Exercise brief: Write out the data below in full, unchanged, minus the images.

== Segment start ==

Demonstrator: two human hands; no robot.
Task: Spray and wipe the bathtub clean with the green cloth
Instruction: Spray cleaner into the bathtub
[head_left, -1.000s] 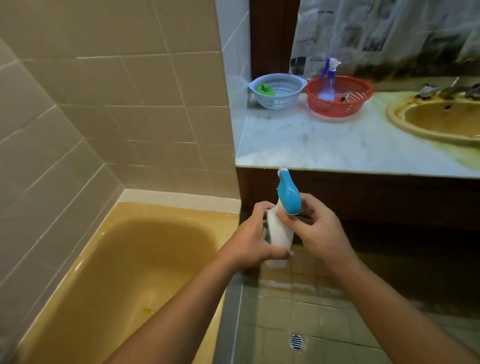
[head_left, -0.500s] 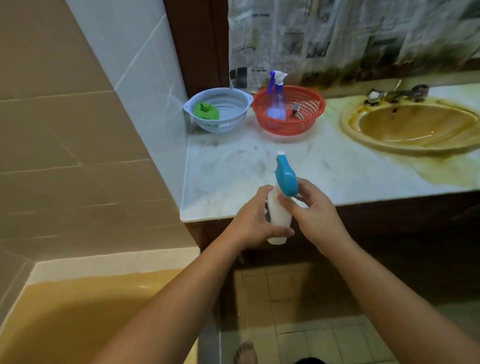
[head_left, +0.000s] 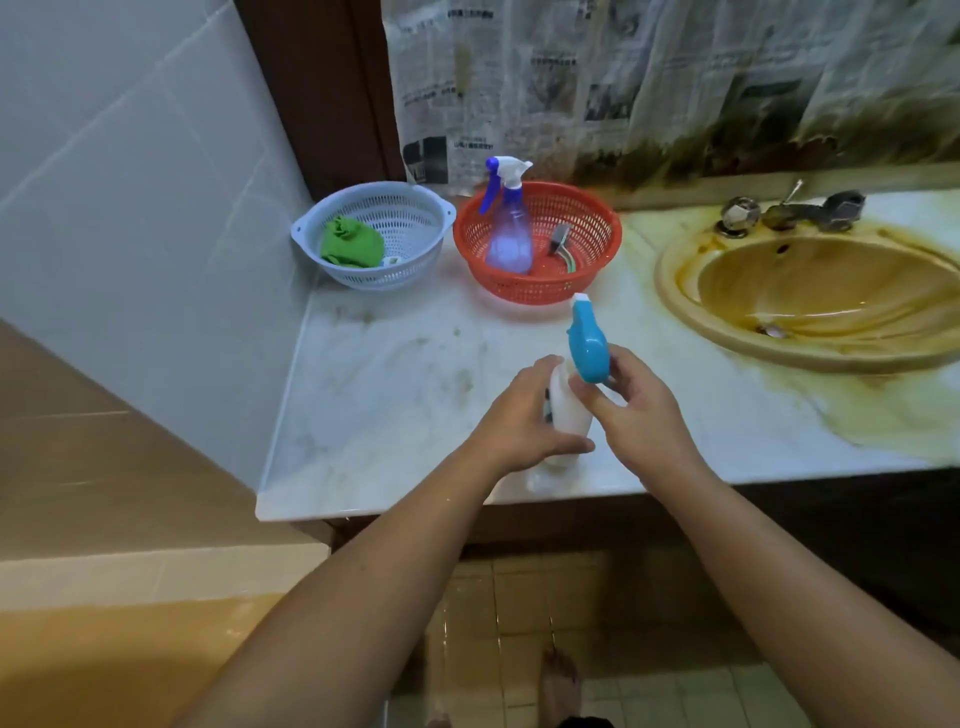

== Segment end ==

Solved exercise:
Demonstrator: two human hands; no robot.
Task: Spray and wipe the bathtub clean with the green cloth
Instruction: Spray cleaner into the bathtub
[head_left, -1.000s] 
[head_left, -0.500s] 
[head_left, +0.000s] 

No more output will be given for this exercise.